**Goal of the exercise:** Your task is to return the listing below word for word, without any of its images.

**Information provided:**
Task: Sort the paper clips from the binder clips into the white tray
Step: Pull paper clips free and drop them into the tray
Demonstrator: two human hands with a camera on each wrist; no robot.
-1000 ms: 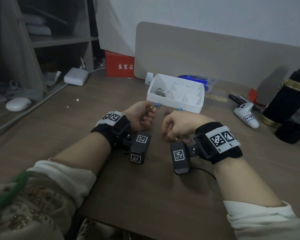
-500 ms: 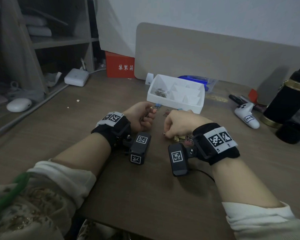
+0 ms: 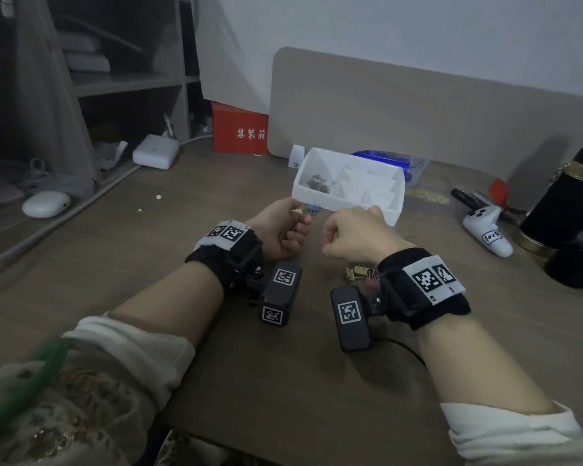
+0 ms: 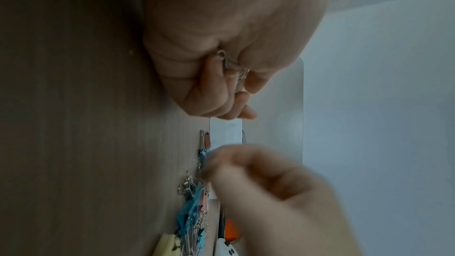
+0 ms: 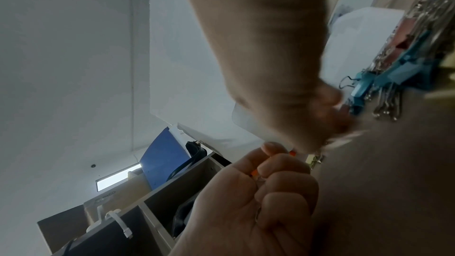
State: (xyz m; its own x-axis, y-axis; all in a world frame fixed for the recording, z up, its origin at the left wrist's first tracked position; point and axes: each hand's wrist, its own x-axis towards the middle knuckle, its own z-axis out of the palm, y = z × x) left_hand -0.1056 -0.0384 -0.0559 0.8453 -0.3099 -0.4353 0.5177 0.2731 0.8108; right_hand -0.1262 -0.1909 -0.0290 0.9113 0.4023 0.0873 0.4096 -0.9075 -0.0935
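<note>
Two hands, both fisted, side by side on a brown desk [image 3: 148,250].

Left hand [image 3: 280,230]: fingers curled tight round a bunch of paper clips [image 4: 230,69]; wire ends poke out between the fingers and the thumb. The hand rests on the desk.

Right hand [image 3: 354,233]: fingers curled in, thumb against the forefinger. Blurred in both wrist views; whether it pinches a clip cannot be told. It is just right of the left hand, not touching it.

White tray [image 3: 394,210]: divided into compartments, just beyond both fists. Its near wall lies close past the right knuckles. A heap of paper clips [image 3: 318,185] lies in the big left compartment; the smaller right compartments look bare, though not all their floors show.

Binder clips [image 4: 191,209]: a mixed pile of blue, pink and yellow ones with wire handles, on the desk under and behind the right hand, toward its wrist. Several more [image 4: 206,141] lie between the two fists, against the tray's near wall.

Further right of the right hand: white game controller [image 3: 487,233], black flask [image 3: 562,203] with a gold band.

Beyond the left hand: red box [image 3: 239,129], white charger [image 3: 155,151].
</note>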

**Finished exercise:**
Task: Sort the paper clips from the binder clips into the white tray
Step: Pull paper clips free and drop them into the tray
Demonstrator: two human hands with a camera on each wrist; no robot.
-1000 ms: 
-500 ms: 
+0 ms: 
+0 ms: 
+0 ms: 
State: (xyz m; its own x-axis, y-axis; all in a world frame fixed for the recording, z up, its origin at the left wrist's first tracked position; point and axes: each hand's wrist, its own x-axis towards the middle knuckle, its own z-axis out of the palm, y = z × x) left_hand -0.1056 -0.0384 -0.0559 0.8453 -0.3099 -0.4353 0.5177 0.2731 0.8108; right_hand -0.1262 -0.1909 -0.0290 0.9113 0.4023 0.0873 0.4096 -0.9075 -0.0935
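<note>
Two hands, both fisted, side by side on a brown desk [image 3: 148,250].

Left hand [image 3: 280,230]: fingers curled tight round a bunch of paper clips [image 4: 230,69]; wire ends poke out between the fingers and the thumb. The hand rests on the desk.

Right hand [image 3: 354,233]: fingers curled in, thumb against the forefinger. Blurred in both wrist views; whether it pinches a clip cannot be told. It is just right of the left hand, not touching it.

White tray [image 3: 394,210]: divided into compartments, just beyond both fists. Its near wall lies close past the right knuckles. A heap of paper clips [image 3: 318,185] lies in the big left compartment; the smaller right compartments look bare, though not all their floors show.

Binder clips [image 4: 191,209]: a mixed pile of blue, pink and yellow ones with wire handles, on the desk under and behind the right hand, toward its wrist. Several more [image 4: 206,141] lie between the two fists, against the tray's near wall.

Further right of the right hand: white game controller [image 3: 487,233], black flask [image 3: 562,203] with a gold band.

Beyond the left hand: red box [image 3: 239,129], white charger [image 3: 155,151].
</note>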

Output for this exercise is now complete.